Different Instances of Objects
• As used herein, unless otherwise specified the use of the ordinal adjectives “first,” “second,” “third,” etc., to describe a common object, merely indicate that different instances of like objects are being referred to, and are not intended to imply that the objects so described must be in a given sequence, either temporally, spatially, in ranking, or in any other manner.
Specific Details
• In the description provided herein, numerous specific details are set forth. However, it is understood that embodiments of the invention may be practiced without these specific details. In other instances, well-known methods, structures and techniques have not been shown in detail in order not to obscure an understanding of this description.
Terminology
• In describing the preferred embodiment of the invention illustrated in the drawings, specific terminology will be resorted to for the sake of clarity. However, the invention is not intended to be limited to the specific terms so selected, and it is to be understood that each specific term includes all technical equivalents which operate in a similar manner to accomplish a similar technical purpose. Terms such as “forward,” “rearward,” “radially,” “peripherally,” “upwardly,” “downwardly,” and the like are used as words of convenience to provide reference points and are not to be construed as limiting terms.
Comprising and Including
• In the claims which follow and in the preceding description of the invention, except where the context requires otherwise due to express language or necessary implication, the word “comprise” or variations such as “comprises” or “comprising” are used in an inclusive sense, i.e., to specify the presence of the stated features but not to preclude the presence or addition of further features in various embodiments of the invention.
• Any one of the terms: including or which includes or that includes as used herein is also an open term that also means including at least the elements/features that follow the term, but not excluding others. Thus, including is synonymous with and means comprising.
Scope of Invention
• Thus, while there has been described what are believed to be the preferred embodiments of the invention, those skilled in the art will recognize that other and further modifications may be made thereto without departing from the spirit of the invention, and it is intended to claim all such changes and modifications as fall within the scope of the invention. For example, any formulas given above are merely representative of procedures that may be used. Functionality may be added or deleted from the block diagrams and operations may be interchanged among functional blocks. Steps may be added or deleted to methods described within the scope of the present invention.
• Although the invention has been described with reference to specific examples, it will be appreciated by those skilled in the art that the invention may be embodied in many other forms.
INDUSTRIAL APPLICABILITY
• It is apparent from the above, that the arrangements described are applicable to the for early notification of danger by approaching vehicles to a monitored zone including emergency workers, roadworks and vehicle breakdown industries.

Claims (20)

What is claimed is:

1. A warning system for early notification of danger by approaching objects to a monitored zone, the system comprising:

a. at least two distinct types of detectors configured to detect and track vehicles and obtain characteristics of a tracked vehicle relative to the monitored zone;

b. a processor communicatively coupled to the at least two distinct types of detectors, the processor configured to:

i. receive the characteristics of the tracked vehicle relative to the monitored zone; and

ii. assess the expected relative impact of the object on the monitored zone; and

c. an alarm system communicatively coupled to the processor, the alarm system configured to provide an alarm action based on a predetermined danger level associated with the assessed expected relative impact of the object to the monitored zone.

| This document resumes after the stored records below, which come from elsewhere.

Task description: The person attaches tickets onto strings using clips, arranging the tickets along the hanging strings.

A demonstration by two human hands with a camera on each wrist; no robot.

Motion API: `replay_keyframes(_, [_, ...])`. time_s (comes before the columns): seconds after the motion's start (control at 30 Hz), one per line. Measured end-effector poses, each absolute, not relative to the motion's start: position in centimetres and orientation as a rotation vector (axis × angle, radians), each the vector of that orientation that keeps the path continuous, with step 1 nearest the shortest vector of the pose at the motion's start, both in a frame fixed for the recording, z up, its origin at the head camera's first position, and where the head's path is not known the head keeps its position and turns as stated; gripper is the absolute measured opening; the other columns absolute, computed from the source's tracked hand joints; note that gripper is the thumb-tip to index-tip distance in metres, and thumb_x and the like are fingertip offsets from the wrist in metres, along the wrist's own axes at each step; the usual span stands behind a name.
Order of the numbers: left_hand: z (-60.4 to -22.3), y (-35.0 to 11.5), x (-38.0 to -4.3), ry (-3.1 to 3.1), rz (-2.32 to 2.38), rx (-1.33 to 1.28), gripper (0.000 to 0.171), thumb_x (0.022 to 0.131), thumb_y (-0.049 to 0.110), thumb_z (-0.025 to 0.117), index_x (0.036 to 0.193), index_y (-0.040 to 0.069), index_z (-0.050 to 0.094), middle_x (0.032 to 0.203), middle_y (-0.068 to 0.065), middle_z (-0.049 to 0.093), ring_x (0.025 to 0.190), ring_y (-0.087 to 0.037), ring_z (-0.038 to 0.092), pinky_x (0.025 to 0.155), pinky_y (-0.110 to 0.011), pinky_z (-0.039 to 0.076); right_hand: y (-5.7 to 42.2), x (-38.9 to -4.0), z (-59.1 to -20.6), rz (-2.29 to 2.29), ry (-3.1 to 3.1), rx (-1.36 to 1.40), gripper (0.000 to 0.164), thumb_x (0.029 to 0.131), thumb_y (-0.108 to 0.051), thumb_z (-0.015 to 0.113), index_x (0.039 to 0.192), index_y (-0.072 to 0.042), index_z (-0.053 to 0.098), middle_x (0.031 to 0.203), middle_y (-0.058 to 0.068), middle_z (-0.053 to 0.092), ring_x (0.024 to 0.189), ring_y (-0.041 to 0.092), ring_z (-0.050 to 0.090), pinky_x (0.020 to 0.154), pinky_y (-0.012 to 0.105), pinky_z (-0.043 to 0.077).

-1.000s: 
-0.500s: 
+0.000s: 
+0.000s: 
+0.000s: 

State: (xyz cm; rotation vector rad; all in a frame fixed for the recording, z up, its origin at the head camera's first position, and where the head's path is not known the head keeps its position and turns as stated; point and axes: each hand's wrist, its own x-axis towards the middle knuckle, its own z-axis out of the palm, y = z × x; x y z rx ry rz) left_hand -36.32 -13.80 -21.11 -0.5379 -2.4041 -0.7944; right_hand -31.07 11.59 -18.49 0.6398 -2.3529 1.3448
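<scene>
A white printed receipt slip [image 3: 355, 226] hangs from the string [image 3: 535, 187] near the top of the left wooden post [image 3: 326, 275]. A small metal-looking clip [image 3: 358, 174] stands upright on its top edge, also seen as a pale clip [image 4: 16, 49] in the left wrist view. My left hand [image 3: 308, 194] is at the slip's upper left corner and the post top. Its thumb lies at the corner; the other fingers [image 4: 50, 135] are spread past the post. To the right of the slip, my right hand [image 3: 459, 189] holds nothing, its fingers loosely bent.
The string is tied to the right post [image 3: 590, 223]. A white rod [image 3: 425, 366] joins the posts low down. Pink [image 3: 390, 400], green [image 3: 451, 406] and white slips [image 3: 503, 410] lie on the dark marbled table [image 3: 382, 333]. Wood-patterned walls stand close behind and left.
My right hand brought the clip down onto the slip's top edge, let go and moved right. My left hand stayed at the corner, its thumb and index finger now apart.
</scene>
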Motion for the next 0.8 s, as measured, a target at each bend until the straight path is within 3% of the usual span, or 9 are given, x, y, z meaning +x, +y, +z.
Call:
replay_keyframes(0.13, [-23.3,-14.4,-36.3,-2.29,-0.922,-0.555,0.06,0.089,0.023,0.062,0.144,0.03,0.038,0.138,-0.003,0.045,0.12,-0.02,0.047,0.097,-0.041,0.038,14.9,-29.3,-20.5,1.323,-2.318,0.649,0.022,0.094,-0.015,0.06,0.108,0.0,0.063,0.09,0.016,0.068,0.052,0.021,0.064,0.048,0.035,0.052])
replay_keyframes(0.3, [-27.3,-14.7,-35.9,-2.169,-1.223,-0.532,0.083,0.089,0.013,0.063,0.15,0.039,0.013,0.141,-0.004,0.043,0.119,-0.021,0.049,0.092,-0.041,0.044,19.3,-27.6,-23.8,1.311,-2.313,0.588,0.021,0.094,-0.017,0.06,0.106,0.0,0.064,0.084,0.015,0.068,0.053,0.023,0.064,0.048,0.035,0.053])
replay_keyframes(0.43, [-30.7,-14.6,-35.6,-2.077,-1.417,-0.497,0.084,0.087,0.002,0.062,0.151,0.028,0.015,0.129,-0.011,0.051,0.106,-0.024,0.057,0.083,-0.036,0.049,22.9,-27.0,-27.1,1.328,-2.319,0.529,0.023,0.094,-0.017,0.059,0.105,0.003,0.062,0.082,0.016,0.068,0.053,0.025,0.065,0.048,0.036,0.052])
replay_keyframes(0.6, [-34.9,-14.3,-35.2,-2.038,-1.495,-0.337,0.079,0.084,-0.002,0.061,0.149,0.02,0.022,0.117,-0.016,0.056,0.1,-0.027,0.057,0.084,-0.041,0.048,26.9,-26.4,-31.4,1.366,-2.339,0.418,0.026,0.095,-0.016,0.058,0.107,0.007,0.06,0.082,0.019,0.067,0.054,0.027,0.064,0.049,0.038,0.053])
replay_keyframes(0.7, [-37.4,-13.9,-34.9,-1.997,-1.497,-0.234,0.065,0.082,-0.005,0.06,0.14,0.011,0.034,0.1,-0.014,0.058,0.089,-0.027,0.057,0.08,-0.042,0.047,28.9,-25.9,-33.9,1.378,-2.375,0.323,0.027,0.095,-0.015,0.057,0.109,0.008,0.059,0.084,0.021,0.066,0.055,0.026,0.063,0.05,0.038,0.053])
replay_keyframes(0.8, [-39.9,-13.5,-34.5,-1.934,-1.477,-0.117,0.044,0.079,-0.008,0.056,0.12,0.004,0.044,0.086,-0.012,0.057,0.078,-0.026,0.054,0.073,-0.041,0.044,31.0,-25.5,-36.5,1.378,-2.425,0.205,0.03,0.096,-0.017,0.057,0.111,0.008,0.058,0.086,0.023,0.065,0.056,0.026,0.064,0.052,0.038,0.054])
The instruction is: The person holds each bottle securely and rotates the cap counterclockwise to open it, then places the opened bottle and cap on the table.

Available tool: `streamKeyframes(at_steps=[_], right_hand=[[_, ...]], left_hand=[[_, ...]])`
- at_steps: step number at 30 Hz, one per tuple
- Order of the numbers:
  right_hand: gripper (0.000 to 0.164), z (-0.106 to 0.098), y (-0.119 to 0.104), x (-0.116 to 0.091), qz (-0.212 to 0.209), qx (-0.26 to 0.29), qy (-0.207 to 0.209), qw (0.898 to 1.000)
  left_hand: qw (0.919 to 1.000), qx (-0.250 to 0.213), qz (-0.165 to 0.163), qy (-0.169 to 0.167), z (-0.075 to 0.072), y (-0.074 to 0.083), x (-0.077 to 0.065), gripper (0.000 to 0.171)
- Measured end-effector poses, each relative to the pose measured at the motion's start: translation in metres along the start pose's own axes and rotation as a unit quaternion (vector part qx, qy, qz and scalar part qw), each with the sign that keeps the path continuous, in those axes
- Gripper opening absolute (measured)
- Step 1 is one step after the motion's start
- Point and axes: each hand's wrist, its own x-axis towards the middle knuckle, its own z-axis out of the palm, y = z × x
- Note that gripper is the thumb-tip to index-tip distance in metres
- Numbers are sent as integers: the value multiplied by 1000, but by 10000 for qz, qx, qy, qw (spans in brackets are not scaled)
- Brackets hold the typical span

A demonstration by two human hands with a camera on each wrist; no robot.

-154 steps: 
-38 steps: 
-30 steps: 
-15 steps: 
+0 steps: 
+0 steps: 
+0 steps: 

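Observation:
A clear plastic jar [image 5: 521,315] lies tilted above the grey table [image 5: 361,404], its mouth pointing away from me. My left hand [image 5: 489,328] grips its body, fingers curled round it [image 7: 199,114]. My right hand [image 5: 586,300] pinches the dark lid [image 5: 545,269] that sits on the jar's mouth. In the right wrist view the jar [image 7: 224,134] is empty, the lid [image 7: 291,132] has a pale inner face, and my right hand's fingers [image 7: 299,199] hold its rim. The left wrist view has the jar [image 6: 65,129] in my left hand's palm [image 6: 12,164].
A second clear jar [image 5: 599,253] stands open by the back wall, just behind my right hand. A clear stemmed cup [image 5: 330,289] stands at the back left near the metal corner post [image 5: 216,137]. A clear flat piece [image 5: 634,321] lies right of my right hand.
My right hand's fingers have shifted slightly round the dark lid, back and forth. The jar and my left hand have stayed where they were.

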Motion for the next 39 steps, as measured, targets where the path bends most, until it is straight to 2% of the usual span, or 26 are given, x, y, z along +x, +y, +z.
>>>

2. The warning system of claim 1 wherein the monitored zone is predefined and wherein a watch area is defined relative to the monitored zone wherein the watch area includes an area that is predetermined to cover trajectories of detected and tracked objects that are expected to provide the predetermined danger level associated with the assessed expected relative impact of the object to the monitored zone.

3. The warning system of claim 2 wherein the watch area includes at least a first distant area and a second distant area, both spatially related to the monitored zone and within the watch area and wherein the at least two distinct types of detectors are configured to monitor the first distant area or the second distant area, said detectors being selected based on possessing at least partially complementary operational characteristics across one or more of a plurality of distinct performance parameters wherein the complementary nature of said characteristics enables the system to:

i. leverage a strength of a first of said detector types to compensate for a corresponding weakness or limitation of a second of said detector types with respect to at least one of said performance parameters; and

ii. perform crosschecking of detections derived from said detector types;

thereby enhancing overall detection reliability and limiting false alarms.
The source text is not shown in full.